___ Material to process
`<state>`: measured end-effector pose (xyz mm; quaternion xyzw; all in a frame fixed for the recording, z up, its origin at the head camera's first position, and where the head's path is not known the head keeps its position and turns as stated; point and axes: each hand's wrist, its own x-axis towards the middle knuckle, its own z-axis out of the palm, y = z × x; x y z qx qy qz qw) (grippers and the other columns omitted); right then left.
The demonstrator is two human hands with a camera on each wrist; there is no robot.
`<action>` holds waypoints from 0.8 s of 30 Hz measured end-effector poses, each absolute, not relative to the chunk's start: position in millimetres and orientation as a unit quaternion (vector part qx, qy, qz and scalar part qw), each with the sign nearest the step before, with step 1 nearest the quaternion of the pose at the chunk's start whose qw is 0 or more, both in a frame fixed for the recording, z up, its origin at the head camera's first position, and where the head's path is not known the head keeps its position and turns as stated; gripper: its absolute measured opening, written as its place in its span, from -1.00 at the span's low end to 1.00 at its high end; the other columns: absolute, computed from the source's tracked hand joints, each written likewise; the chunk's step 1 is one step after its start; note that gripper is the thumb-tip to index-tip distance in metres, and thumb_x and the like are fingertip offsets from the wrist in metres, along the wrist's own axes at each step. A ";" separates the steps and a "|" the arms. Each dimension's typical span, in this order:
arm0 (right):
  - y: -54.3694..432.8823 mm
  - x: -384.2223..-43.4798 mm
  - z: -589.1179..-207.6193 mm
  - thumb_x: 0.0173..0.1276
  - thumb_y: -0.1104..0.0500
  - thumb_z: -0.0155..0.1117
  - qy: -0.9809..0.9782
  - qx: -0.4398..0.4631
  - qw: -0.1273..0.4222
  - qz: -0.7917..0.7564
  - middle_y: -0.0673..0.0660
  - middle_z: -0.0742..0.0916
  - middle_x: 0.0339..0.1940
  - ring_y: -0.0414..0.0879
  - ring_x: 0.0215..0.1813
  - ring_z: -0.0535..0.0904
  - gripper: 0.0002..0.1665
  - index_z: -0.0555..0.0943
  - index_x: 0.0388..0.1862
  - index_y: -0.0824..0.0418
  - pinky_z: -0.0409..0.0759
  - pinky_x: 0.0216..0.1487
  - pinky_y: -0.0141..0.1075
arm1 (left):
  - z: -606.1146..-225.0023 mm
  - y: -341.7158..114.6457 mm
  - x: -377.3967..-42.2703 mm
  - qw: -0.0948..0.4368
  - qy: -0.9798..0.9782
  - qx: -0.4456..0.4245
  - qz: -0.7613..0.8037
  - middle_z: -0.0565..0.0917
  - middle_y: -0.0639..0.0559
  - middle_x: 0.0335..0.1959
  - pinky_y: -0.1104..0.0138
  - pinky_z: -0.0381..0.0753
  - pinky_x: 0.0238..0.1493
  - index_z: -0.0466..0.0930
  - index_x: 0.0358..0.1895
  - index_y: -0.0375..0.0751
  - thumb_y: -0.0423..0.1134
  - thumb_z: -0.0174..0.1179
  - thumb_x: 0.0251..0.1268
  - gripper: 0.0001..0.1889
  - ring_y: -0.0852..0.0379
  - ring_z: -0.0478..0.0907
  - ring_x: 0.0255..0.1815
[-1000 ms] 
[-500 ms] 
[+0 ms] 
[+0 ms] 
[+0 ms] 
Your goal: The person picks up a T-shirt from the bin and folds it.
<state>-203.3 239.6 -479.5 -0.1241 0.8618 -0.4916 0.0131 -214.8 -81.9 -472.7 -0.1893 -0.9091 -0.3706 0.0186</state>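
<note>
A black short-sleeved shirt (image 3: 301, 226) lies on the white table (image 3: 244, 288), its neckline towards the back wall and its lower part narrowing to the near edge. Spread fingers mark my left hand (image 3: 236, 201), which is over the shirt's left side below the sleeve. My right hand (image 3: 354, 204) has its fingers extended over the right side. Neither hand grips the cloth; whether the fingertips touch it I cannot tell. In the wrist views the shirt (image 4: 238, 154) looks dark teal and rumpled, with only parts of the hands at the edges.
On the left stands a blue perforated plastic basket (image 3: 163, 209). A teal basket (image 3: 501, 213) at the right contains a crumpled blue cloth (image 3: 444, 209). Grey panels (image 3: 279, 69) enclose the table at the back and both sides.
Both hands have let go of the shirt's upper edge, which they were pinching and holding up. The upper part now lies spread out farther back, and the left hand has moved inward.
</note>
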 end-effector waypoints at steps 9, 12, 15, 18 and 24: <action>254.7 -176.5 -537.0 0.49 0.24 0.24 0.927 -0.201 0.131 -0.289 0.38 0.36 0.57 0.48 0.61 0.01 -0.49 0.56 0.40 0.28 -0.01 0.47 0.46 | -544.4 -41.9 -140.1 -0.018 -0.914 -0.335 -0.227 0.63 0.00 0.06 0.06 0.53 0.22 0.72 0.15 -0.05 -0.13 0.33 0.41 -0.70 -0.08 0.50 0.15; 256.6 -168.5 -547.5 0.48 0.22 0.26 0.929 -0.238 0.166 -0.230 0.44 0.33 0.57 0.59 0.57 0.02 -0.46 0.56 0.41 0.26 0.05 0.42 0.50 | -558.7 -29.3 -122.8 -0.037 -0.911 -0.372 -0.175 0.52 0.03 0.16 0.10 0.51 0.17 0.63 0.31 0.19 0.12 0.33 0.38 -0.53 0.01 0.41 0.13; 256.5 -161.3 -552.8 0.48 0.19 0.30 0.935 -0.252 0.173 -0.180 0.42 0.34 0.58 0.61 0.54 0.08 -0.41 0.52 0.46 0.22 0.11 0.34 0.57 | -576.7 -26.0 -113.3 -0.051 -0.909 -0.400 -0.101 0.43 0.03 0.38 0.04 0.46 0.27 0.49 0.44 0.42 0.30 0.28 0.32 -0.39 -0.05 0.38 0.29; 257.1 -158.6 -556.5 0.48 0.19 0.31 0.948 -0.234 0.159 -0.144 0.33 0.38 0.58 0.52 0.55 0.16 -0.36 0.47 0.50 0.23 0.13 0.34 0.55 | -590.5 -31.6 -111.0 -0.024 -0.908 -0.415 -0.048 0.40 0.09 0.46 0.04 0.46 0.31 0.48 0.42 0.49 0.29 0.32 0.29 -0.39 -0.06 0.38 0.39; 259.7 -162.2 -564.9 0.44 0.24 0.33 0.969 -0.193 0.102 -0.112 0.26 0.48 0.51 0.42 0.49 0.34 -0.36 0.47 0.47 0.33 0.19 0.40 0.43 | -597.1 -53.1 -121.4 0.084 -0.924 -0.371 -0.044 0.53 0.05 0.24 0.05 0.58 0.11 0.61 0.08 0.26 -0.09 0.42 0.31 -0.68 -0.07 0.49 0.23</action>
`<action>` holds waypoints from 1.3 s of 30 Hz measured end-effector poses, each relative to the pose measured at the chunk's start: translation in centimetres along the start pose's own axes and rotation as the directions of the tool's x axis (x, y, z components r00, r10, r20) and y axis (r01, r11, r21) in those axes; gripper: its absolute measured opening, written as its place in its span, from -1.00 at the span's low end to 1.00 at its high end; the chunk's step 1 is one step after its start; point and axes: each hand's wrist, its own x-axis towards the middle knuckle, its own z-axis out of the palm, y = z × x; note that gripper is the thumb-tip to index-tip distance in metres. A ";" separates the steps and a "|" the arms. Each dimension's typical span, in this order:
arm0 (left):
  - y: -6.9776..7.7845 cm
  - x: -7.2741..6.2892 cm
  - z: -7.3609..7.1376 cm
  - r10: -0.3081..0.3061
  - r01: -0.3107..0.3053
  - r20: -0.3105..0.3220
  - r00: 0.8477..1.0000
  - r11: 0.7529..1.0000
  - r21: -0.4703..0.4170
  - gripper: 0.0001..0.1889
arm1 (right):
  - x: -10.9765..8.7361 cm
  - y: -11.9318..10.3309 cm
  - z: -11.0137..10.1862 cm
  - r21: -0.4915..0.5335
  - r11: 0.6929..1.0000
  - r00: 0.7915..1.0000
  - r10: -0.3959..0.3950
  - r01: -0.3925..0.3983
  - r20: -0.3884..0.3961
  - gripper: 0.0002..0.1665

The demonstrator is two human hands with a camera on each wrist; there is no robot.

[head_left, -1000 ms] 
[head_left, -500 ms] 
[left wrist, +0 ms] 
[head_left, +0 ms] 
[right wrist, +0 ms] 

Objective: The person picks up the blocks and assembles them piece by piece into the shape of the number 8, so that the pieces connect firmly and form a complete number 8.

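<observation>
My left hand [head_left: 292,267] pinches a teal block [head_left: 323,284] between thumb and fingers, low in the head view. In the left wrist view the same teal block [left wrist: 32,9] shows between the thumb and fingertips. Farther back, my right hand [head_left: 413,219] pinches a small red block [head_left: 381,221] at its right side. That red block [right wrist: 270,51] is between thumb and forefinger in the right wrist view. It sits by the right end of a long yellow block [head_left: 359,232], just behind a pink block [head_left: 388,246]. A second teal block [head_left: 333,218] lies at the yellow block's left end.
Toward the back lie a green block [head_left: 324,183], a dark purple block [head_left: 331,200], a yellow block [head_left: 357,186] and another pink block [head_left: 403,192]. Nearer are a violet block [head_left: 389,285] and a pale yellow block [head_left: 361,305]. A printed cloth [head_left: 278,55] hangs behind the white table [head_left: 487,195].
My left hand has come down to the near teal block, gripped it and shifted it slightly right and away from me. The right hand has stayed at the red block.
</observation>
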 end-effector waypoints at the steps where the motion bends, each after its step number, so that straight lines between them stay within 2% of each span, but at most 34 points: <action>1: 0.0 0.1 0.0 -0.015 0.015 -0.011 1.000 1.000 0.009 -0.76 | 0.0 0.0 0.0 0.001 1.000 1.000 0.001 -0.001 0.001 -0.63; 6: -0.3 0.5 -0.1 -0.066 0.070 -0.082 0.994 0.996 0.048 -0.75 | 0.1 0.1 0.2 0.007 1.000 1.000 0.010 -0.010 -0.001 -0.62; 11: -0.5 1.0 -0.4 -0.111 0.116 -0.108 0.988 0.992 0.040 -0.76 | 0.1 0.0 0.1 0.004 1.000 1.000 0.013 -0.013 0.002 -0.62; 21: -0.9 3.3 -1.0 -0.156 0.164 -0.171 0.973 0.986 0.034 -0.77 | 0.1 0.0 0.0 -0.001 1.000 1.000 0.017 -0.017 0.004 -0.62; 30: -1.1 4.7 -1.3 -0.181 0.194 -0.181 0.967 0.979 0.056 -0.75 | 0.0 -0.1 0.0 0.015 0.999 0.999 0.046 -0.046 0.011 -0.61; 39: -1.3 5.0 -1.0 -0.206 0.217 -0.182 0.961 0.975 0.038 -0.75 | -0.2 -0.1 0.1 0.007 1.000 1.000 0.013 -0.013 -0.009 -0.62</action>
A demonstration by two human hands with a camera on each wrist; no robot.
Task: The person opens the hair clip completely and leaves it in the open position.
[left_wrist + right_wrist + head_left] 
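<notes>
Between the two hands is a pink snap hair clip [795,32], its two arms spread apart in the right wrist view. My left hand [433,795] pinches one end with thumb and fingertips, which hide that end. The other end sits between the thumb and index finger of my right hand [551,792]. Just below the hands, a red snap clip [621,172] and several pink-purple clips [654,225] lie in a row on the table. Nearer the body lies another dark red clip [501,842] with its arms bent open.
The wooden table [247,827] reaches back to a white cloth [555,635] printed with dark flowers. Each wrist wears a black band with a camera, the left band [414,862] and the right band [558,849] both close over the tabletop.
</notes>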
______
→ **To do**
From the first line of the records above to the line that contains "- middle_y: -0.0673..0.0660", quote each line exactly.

→ **Task response**
`<state>`: measured end-effector pose (xyz mm; quaternion xyzw; all in a frame fixed for the recording, z up, its origin at the head camera's first position, and where the head's path is not known the head keeps its position and turns as stated; point and axes: each hand's wrist, its own x-axis towards the middle knuckle, its own z-axis out of the palm, y = z × x; x y z qx qy qz qw) (grippers and the other columns omitted); right then left.
The demonstrator is two human hands with a camera on each wrist; there is no robot.
`<action>` holds waypoints from 0.8 s of 30 Hz measured end-effector poses, each absolute, not relative to the chunk's start: position in millimetres and orientation as a unit quaternion (vector part qx, qy, qz and scalar part qw), each with the sign nearest the step before, with step 1 nearest the quaternion of the pose at the chunk's start whose qw is 0 or more, both in a frame fixed for the recording, z up, its origin at the head camera's first position, and where the head's path is not known the head keeps its position and turns as stated; gripper: its absolute measured opening, written as its place in its span, from -1.00 at the span's low end to 1.00 at its high end; the other columns: absolute, computed from the source's tracked hand joints, each written likewise; the chunk's step 1 is one step after its start; note that gripper is the thumb-tip to index-tip distance in metres, and thumb_x and the like are fingertip offsets from the wrist in metres, along the wrist's own axes at each step. A ";" separates the steps and a "|" the arms. Each dimension's typical span, in this order:
arm0 (right):
  - y: -54.3694..432.8823 mm
  - x: -384.2223..-43.4798 mm
  - z: -589.1179..-207.6193 mm
  - thumb_x: 0.0173..0.1276
  - thumb_y: -0.1104..0.0500
  - thumb_z: -0.0155..0.1117
  - qy: -0.9809..0.9782
  - qx: -0.4398..0.4631
  - qw: -0.1273..0.4222
  - qz: -0.7917..0.7564
  - middle_y: -0.0673..0.0660

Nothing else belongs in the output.